> _Your goal_
In how many lines of the data does the word "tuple" appear? Give the number by itself.
------ Provided entries ------
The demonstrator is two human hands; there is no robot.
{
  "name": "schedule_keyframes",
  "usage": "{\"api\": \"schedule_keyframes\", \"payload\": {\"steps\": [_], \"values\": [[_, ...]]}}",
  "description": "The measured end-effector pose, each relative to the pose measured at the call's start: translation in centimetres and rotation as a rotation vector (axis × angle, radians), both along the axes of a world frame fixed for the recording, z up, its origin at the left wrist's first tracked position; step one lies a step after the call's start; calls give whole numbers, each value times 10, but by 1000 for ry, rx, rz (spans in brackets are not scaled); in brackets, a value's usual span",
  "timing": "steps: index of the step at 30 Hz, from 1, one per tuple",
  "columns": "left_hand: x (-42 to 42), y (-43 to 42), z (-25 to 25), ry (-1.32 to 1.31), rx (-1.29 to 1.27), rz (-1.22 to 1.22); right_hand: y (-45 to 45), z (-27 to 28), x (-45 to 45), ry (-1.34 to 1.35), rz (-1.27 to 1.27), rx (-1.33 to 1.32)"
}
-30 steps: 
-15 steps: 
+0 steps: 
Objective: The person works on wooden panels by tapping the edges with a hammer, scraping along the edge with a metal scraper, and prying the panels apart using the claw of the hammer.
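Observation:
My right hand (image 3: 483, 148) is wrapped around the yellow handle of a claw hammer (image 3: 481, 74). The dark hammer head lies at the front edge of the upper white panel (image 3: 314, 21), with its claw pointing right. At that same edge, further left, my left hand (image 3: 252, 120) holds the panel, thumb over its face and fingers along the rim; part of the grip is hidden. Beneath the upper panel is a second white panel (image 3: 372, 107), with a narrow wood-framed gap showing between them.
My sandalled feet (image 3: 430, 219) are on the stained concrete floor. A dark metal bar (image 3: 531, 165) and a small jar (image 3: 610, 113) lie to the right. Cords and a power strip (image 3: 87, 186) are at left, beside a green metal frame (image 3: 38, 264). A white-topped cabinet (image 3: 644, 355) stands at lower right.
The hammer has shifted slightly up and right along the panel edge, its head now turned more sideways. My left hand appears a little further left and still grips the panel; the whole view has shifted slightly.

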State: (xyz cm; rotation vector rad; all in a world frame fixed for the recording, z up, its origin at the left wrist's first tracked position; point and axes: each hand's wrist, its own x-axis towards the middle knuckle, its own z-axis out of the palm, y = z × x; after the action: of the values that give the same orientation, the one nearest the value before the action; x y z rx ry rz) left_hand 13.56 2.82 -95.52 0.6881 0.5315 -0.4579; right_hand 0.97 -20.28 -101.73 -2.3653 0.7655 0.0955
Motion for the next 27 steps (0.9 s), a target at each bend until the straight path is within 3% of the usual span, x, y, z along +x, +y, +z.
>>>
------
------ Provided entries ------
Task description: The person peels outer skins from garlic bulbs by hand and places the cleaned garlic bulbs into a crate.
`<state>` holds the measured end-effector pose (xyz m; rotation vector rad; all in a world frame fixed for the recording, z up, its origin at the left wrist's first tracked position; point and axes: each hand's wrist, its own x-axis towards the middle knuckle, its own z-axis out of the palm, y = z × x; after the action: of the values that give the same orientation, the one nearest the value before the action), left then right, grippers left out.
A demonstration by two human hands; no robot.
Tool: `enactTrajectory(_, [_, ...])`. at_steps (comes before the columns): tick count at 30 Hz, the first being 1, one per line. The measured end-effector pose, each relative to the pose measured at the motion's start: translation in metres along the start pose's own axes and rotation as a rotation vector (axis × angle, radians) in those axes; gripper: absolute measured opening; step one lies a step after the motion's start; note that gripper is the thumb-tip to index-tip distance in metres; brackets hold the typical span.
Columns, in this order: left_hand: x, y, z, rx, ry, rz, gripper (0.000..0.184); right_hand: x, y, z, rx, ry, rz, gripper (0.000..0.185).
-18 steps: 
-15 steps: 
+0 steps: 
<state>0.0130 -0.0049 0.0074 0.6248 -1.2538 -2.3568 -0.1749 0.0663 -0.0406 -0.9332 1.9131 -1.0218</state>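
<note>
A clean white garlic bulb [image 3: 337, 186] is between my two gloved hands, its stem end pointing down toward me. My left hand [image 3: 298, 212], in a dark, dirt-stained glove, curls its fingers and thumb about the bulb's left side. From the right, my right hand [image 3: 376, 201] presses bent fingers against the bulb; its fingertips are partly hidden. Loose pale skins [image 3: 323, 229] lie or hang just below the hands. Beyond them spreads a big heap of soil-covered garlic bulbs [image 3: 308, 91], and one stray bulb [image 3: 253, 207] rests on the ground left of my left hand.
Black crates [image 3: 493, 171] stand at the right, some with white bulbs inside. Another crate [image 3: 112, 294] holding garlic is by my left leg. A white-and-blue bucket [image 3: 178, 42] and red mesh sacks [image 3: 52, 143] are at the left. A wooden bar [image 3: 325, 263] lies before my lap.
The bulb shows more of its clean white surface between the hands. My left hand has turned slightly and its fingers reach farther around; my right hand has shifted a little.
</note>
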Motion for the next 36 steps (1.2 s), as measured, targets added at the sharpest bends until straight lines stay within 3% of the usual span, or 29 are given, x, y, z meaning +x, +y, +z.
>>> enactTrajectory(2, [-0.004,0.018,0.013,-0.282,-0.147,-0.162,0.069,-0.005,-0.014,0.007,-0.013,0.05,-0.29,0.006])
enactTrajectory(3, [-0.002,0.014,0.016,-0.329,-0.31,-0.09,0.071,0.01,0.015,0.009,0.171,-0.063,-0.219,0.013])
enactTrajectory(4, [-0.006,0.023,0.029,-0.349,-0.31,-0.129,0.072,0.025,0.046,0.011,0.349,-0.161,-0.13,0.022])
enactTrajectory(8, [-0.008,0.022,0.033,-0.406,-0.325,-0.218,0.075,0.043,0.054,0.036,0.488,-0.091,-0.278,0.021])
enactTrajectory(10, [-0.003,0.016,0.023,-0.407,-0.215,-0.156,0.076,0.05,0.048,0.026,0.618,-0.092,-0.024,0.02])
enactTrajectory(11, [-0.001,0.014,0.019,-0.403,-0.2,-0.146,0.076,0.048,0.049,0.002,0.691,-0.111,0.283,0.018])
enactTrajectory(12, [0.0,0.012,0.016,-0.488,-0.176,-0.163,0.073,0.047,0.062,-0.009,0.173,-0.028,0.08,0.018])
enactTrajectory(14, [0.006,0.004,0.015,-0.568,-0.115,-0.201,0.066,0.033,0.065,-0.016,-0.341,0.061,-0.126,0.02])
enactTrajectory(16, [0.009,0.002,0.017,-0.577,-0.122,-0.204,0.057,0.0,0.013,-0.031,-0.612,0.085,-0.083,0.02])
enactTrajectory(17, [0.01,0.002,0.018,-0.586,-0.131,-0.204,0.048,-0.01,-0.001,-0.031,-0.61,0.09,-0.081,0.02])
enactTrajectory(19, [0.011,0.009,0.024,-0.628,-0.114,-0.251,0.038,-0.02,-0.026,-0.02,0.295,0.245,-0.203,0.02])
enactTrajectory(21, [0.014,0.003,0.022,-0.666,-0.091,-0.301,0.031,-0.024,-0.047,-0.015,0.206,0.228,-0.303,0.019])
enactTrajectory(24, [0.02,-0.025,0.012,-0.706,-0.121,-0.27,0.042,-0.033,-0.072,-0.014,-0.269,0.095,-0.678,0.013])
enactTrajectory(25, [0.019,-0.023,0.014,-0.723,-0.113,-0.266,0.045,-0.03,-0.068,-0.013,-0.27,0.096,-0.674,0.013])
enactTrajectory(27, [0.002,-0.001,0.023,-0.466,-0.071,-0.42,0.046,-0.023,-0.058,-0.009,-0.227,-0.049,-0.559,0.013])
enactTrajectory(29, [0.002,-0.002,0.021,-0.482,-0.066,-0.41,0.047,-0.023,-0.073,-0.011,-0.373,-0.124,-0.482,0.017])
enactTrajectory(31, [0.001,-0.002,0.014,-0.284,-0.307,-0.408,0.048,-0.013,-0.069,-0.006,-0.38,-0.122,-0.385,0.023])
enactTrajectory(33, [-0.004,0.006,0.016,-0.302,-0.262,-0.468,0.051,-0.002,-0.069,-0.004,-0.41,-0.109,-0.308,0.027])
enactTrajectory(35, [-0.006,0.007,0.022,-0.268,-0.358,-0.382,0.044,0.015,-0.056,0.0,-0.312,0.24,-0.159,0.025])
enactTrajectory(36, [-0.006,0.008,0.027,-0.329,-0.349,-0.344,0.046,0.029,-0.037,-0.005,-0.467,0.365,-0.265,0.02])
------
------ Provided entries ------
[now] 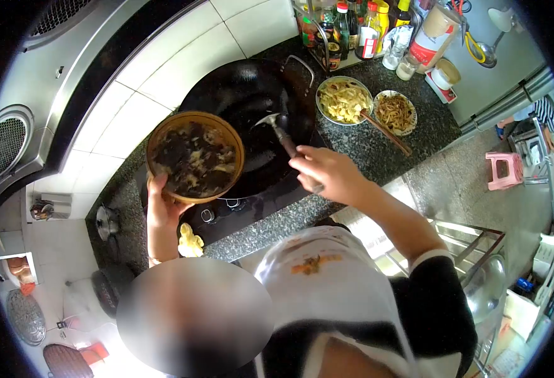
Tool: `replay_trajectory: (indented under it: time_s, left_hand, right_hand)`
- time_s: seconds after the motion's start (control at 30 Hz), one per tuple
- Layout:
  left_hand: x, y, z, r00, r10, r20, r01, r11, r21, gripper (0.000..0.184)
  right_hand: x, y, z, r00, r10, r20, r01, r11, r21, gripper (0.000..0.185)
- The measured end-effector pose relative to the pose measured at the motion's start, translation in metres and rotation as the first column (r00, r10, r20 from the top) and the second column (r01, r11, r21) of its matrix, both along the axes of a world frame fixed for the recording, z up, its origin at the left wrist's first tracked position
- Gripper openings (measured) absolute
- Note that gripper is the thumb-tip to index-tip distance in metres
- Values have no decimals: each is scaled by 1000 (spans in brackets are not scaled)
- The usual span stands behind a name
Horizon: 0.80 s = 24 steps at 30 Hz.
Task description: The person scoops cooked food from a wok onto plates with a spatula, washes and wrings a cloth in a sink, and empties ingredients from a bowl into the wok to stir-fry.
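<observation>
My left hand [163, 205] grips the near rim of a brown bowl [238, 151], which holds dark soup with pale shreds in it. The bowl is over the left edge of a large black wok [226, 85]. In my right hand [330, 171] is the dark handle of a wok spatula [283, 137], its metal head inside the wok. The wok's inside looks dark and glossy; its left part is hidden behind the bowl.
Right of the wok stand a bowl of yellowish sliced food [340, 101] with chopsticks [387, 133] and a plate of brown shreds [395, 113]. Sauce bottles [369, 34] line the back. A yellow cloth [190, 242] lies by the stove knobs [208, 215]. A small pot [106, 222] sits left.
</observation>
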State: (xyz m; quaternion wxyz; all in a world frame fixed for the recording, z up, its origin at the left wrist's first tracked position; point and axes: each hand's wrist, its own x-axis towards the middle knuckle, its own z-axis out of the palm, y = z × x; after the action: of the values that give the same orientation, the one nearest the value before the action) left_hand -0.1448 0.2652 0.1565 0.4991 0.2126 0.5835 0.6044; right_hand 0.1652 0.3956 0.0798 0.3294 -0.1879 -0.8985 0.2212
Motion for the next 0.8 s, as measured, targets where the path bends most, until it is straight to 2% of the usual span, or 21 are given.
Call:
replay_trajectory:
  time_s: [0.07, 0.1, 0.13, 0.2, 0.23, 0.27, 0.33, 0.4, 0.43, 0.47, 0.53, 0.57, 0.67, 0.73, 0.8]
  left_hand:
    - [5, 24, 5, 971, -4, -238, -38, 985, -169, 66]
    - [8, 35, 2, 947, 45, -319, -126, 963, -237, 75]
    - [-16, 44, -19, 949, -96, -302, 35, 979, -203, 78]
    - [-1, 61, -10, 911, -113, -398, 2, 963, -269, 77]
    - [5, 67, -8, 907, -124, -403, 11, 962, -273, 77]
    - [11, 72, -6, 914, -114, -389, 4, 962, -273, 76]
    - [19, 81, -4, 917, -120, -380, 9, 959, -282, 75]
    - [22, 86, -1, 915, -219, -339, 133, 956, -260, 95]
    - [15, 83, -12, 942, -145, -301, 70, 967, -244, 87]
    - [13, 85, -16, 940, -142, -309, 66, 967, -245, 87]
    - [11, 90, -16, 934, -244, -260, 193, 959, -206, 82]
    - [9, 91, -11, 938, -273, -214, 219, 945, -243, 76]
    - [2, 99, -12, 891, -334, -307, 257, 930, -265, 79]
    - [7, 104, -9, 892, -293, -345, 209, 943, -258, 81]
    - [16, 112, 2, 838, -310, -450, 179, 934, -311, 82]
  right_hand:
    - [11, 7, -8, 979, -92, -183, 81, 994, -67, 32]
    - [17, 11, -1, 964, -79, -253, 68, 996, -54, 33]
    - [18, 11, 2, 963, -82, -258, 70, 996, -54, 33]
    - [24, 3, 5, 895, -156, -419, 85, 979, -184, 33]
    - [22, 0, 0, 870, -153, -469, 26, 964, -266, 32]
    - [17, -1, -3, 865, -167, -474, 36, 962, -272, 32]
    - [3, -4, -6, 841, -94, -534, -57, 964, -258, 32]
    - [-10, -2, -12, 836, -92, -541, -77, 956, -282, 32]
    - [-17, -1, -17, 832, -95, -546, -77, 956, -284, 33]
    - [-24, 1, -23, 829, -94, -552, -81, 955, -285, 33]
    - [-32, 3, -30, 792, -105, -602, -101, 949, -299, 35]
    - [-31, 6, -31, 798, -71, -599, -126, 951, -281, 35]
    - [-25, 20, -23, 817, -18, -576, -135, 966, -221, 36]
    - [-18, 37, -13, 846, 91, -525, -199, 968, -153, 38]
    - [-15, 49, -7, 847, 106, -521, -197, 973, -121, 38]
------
> _Problem solution_
2